Behind the Scenes with Robert Krulwich, producer of The Krasilovskys
Interview conducted by Johanna Zorn

> Back in your NPR days did you set out to tell funny or quirky stories or did you discover that humor is a great way to explain complex ideas?

No, I can't help myself. The way I report is very, very much like the way I talk to myself as I try to make sense of the things I see. If brain surgeons inserted a microphone into my inner brain, what they'd hear is pretty much what it sounds like later on the radio. Deep down I find the world both tragic and funny, so accenting the positive, I often come out funny.

> How do you select the stories that you cover...and how important is this selection process to the success of your work?

I read a lot. I yak a lot. And I am always on the lookout. Anything I learn--and I mean anything---that sticks around in my head is a candidate. Today I researched an economics piece when someone told me they had a cousin who'd just gotten her first job out of college at $90,000. "What kind a job?" I asked, figuring she was a law grad or investment banker. But this was out of college. Turns out she's a pharmacist. Turns out (once I began calling around) that pharmacists are pulling down stratospheric salaries. I wondered why...and thereby hangs a tale. At the same time, for a different show, I'm working on a Valentine's Day piece that describes the courtship practices of an Australian bird. That story came from a guy I know at Columbia College who sends me e-mails all the time. He's a biology major, and I asked him to suggest an animal with a colorful way of getting ladies. He obliged, and now I'm becoming an expert on the Satin Bowerbird. The third story I'm juggling with today involves biological warfare--and that one I found in a book. So I'm always looking and often finding.
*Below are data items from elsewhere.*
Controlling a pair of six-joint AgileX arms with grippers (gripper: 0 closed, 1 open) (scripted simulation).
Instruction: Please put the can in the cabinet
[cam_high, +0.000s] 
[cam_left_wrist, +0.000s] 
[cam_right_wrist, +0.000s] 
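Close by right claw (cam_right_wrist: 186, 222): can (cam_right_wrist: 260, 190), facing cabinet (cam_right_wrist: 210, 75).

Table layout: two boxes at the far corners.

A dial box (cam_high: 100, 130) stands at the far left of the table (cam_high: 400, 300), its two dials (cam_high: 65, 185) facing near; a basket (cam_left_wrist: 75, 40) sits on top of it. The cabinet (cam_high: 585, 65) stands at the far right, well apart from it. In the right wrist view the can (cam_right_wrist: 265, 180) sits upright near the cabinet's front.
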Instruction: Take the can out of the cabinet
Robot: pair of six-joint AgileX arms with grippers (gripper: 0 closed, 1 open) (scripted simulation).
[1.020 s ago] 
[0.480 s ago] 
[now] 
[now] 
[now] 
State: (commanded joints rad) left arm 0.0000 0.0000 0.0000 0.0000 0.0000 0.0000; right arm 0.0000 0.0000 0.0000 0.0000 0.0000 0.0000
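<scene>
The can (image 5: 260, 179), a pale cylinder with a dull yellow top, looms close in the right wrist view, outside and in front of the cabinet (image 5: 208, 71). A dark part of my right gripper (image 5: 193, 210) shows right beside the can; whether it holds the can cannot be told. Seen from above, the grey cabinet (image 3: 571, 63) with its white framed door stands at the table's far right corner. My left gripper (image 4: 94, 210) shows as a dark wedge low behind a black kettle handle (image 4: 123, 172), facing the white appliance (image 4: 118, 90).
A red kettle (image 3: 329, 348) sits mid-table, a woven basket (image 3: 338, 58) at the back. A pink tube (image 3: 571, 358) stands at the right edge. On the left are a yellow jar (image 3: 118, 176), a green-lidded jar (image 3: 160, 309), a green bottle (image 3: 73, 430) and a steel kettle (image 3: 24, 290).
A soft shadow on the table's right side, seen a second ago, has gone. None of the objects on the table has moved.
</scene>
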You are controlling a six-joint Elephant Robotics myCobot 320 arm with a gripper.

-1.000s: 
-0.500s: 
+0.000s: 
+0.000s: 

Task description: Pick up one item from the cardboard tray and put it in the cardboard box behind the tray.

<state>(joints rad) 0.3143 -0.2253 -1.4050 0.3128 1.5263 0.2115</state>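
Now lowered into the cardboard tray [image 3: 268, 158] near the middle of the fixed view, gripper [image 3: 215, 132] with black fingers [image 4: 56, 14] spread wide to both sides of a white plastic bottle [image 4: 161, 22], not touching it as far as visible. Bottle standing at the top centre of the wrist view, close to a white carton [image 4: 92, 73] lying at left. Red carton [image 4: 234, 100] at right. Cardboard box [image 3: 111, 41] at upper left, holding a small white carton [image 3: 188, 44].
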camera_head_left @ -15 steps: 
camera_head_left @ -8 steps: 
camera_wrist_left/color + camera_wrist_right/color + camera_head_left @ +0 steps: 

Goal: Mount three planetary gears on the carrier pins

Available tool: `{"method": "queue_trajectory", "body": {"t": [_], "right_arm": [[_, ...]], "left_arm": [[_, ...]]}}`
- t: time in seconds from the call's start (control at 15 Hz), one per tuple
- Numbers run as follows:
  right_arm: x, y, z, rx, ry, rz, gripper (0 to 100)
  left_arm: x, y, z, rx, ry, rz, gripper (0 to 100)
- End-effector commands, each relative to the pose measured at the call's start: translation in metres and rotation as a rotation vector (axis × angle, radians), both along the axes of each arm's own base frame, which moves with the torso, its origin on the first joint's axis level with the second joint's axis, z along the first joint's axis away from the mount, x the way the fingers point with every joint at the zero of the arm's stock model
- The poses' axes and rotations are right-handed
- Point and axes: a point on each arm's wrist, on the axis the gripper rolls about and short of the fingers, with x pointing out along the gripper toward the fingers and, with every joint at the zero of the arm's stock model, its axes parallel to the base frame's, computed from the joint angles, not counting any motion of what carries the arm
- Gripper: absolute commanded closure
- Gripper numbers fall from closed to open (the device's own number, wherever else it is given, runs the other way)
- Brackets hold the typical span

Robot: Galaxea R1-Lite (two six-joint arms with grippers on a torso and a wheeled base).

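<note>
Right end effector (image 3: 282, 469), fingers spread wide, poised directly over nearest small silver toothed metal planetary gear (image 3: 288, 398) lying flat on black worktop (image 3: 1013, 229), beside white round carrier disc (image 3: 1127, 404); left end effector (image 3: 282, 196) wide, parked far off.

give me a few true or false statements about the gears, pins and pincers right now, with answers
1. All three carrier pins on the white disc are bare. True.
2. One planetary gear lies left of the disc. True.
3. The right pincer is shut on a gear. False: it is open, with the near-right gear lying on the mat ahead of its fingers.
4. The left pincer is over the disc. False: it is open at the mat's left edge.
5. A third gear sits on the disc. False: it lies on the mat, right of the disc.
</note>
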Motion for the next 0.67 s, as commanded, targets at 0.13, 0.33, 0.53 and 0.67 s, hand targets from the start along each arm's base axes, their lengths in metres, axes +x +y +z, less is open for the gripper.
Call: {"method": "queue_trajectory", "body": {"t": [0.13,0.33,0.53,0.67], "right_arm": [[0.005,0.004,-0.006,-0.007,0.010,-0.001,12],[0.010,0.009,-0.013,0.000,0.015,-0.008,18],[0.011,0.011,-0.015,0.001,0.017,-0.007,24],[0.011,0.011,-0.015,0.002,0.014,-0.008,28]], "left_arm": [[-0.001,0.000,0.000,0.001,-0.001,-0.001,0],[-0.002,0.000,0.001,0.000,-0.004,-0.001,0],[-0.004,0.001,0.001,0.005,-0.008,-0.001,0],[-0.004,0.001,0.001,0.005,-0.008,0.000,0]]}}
> You've written that "on the radio, a story well-told sticks for days, years." What's an example of a story that has stuck with you for years?

The stories that stick are the ones you paint in your head as you listen. Sometimes, because of the people involved, because they've been well crafted, but mostly because they seemed uncannily aimed right at your heart--those are the ones that never go away. I heard one on Ira Glass' show, This American Life (haven't we all?) about a Frank Sinatra imitator who sang evenings on his front stoop in the East Village that I can summon up from memory in stereo any time I want.

> What is a common mistake producers/reporters make when they begin to write a story?

That it has to sound like a Radio Story On National Public Radio. What it should sound like is a story told for the very first time by person dying to tell it. It should flow from its particular details. It should obey no rules but the "I've Got To Tell You This" rules, which are whatever is most apt, most honest and most vivid.

> With the competition for our leisure time so fierce, why do you think radio survives?

Because it's efficient. You can be doing one or two things and still the radio can own a big part of your brain. Books can't do that. TV can't do that. Computers can't do that. Conversation can't do that. Radio sneaks in where the others can't go.